Around Lake Whitney you can’t help but trip or swim over fossils. Swimming at Christmas time in Texas is not recommended unless you’re part of the Polar bear club. ;) 

There are decent ammonites, echinoids urchins, gastropods and bivalves in many places. You can also find corals, crystallized fossils and some pyratized ones. 

The area is early Cretaceous undivided for the most part.

I have not been hunting near Whitney per se, but I’ve hunted around different places around Lake Wittney and the shores of it and found some great finds. 

Look in the Brazos. There have to be fossils there if you can find a place where there are gravel bars or the river is low enough. Kayaking is always a fun option, but probably not a good idea with small kids.

I generally use satellite maps to find exposures, creeks with gravel bars or embankments or construction sites. Usually it works great, but occasionally you may come across private land posted no trespassing. Then occasionally you do something like I did 2 weeks ago and you inadvertently end up at the local land fill. LOL I’ll be laughing at myself on that for years to come.

Needless to say I opted to look elsewhere. Satalite images have their drawbacks. It’s a pitfall of fossil hunting by satalite image. 

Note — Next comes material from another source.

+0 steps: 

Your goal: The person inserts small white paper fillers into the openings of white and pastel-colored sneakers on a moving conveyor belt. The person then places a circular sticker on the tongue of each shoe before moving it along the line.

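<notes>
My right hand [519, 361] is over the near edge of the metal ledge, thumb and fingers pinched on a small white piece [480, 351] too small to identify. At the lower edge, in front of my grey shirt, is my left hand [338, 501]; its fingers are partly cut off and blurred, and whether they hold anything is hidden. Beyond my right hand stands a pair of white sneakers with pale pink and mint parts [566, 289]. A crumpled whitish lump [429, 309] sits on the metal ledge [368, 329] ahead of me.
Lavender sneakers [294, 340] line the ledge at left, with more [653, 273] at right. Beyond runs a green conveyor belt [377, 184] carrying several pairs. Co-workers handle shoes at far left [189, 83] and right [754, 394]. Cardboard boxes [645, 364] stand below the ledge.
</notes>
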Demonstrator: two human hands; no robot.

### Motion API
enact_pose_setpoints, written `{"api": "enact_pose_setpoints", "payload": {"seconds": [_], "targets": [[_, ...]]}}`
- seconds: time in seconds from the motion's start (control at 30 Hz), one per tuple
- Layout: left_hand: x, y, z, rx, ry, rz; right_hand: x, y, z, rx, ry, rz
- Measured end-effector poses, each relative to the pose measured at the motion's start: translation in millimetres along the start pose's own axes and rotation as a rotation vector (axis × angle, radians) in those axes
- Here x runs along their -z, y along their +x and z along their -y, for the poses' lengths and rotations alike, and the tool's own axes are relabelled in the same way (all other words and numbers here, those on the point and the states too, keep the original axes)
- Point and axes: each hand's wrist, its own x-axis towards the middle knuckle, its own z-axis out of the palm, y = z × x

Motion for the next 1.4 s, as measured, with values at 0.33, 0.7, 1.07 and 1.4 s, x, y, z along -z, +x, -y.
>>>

But I have found some of my best fossils and hunting spots that way.:P

 

I could be wrong, but I believe any waterway in Texas is open game unless controlled by the Army Corp of Engineers or it is a state or national park area. I’ve hunted private property on Lake Whitney in several places. So I’m not sure what the Corp of Engineer position is on that lake, they don’t rule feeder creeks and rivers though. Usually if you’re not hammering away or digging they don’t have too much issue, but it’s a good idea to be informed before hunting Corp of Engineer terrain since they can levy hefty fines. 

Best of luck.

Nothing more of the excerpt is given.